▶ _EXERCISE PROMPT_
In full and word for word, copy the listing; no pictures belong in the copy.

▶ _PROVIDED DATA_
Start of Block

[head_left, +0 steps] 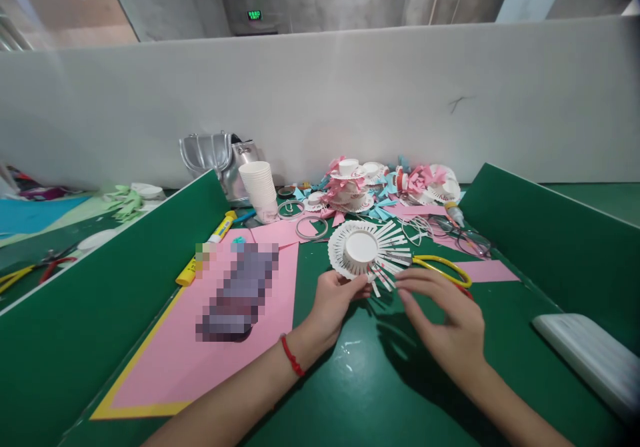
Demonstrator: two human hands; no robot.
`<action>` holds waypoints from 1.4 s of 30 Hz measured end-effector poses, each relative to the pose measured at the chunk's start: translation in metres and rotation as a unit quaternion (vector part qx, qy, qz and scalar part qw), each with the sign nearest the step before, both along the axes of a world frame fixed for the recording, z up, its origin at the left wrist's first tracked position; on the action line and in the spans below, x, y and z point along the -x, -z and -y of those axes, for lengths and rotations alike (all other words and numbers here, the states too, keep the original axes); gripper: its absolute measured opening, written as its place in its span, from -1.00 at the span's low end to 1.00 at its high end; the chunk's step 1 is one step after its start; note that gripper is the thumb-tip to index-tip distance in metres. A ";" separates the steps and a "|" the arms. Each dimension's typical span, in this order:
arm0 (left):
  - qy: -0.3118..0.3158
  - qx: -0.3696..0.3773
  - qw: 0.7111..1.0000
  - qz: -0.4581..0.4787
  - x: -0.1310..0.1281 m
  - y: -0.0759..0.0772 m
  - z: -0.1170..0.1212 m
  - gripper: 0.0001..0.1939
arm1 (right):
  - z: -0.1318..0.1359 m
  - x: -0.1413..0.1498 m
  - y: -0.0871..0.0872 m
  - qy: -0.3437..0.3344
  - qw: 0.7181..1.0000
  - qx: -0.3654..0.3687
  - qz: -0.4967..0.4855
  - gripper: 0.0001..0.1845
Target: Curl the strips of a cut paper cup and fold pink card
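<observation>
A white paper cup point(361, 247) has its wall cut into many narrow strips, with the round base facing up. On its left the strips stay joined to a scalloped edge; toward the right they fan out loose. My left hand point(336, 300), a red cord bracelet on its wrist, pinches the near edge between thumb and fingers. Close to the loose strip ends is my right hand point(447, 320), its fingers curved and a small gap showing between thumb and fingertips. Just behind the strips lie yellow-handled scissors point(445, 264), partly hidden by my right hand.
Pink paper point(165, 360) covers the left side, under a blurred-out object point(240, 294) and a yellow glue tube point(187, 272). Stacked paper cups point(259, 184) and cut-cup crafts point(350, 184) stand behind. Green dividers point(555, 247) flank the workspace; a white ridged object point(590, 354) sits right.
</observation>
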State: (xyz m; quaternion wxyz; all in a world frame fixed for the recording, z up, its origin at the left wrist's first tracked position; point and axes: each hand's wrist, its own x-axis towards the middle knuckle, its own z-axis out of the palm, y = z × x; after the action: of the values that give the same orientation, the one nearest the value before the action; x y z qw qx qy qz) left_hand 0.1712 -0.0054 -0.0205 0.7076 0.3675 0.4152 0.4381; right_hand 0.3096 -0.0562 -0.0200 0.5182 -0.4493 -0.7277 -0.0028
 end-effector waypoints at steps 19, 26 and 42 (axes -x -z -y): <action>0.026 -0.116 0.992 -0.046 -0.004 0.009 0.006 -0.90 | -0.022 0.001 0.021 -0.057 0.798 0.368 -0.473 -0.68; 0.033 -0.121 0.988 -0.088 -0.002 0.013 0.004 -0.90 | -0.022 0.002 0.021 -0.048 0.786 0.375 -0.490 -0.67; 0.045 -0.149 0.986 -0.065 0.003 0.019 0.001 -0.80 | -0.021 0.002 0.019 -0.051 0.799 0.386 -0.459 -0.71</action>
State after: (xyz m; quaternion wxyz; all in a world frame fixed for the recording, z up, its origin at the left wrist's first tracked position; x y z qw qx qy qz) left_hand 0.1682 -0.0065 -0.0394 0.6354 0.5150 0.3731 0.4380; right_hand 0.3078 -0.0356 -0.0395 0.5748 -0.5227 -0.3677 0.5110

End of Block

▶ _OUTPUT OF THE EXERCISE_
[head_left, +0 steps] 
Demonstrator: two human hands; no robot.
`<action>` holds waypoints from 1.4 s of 30 Hz measured end-effector poses, each relative to the pose measured at the chunk's start: translation in metres and rotation as a unit quaternion (vector part qx, qy, qz and scalar part qw), each with the sign nearest the step before, both along the axes of a world frame fixed for the recording, z up, its origin at the left wrist's first tracked position; on the action line and in the spans below, x, y and z point along the -x, -z and -y of those axes, for lengths and rotations alike (all other words and numbers here, the states too, keep the original axes); gripper: its absolute measured opening, written as its place in its span, from -1.00 at the span's low end to 1.00 at its high end; the chunk's step 1 is one step after its start; note that gripper is the thumb-tip to index-tip distance in metres. A ";" separates the steps and a "|" the arms. Each dimension's typical span, in this order:
arm0 (left):
  - qy: -0.3118..0.3158
  - qx: -0.3696..0.3773
  - qw: 0.7111..1.0000
  - qz: -0.4581..0.4787
  - x: -0.1310..0.1281 m
  - y: -0.0759..0.0772 m
  - z: -0.1170..0.1212 m
  - gripper: 0.0001..0.1939
arm1 (right):
  - z: -0.1318..0.1359 m
  - x: -0.1413..0.1498 m
  - y: -0.0871..0.0872 m
  - qy: -0.3437..0.3344
  - qw: 0.7181..1.0000
  - qx: -0.3654..0.3687
  - qz: -0.4967..0.4855
  - gripper: 0.0001..0.1845
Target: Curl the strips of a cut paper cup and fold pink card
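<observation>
A white paper cup point(361, 247) has its wall cut into many narrow strips, with the round base facing up. On its left the strips stay joined to a scalloped edge; toward the right they fan out loose. My left hand point(336, 300), a red cord bracelet on its wrist, pinches the near edge between thumb and fingers. Close to the loose strip ends is my right hand point(447, 320), its fingers curved and a small gap showing between thumb and fingertips. Just behind the strips lie yellow-handled scissors point(445, 264), partly hidden by my right hand.
Pink paper point(165, 360) covers the left side, under a blurred-out object point(240, 294) and a yellow glue tube point(187, 272). Stacked paper cups point(259, 184) and cut-cup crafts point(350, 184) stand behind. Green dividers point(555, 247) flank the workspace; a white ridged object point(590, 354) sits right.
</observation>
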State: (xyz m; quaternion wxyz; all in a world frame fixed for the recording, z up, its origin at the left wrist's first tracked position; point and axes: each hand's wrist, its own x-axis towards the middle knuckle, its own z-axis out of the palm, y = z × x; after the action: of the values that give the same orientation, the one nearest the value before the action; x y z qw qx qy qz) left_hand 0.1712 -0.0054 -0.0205 0.7076 0.3675 0.4152 0.4381; right_hand 0.3096 -0.0562 -0.0200 0.5182 -0.4493 -0.7277 -0.0028
 end-effector waypoints at steps 19, 26 and 42 (axes -x -z -y): <action>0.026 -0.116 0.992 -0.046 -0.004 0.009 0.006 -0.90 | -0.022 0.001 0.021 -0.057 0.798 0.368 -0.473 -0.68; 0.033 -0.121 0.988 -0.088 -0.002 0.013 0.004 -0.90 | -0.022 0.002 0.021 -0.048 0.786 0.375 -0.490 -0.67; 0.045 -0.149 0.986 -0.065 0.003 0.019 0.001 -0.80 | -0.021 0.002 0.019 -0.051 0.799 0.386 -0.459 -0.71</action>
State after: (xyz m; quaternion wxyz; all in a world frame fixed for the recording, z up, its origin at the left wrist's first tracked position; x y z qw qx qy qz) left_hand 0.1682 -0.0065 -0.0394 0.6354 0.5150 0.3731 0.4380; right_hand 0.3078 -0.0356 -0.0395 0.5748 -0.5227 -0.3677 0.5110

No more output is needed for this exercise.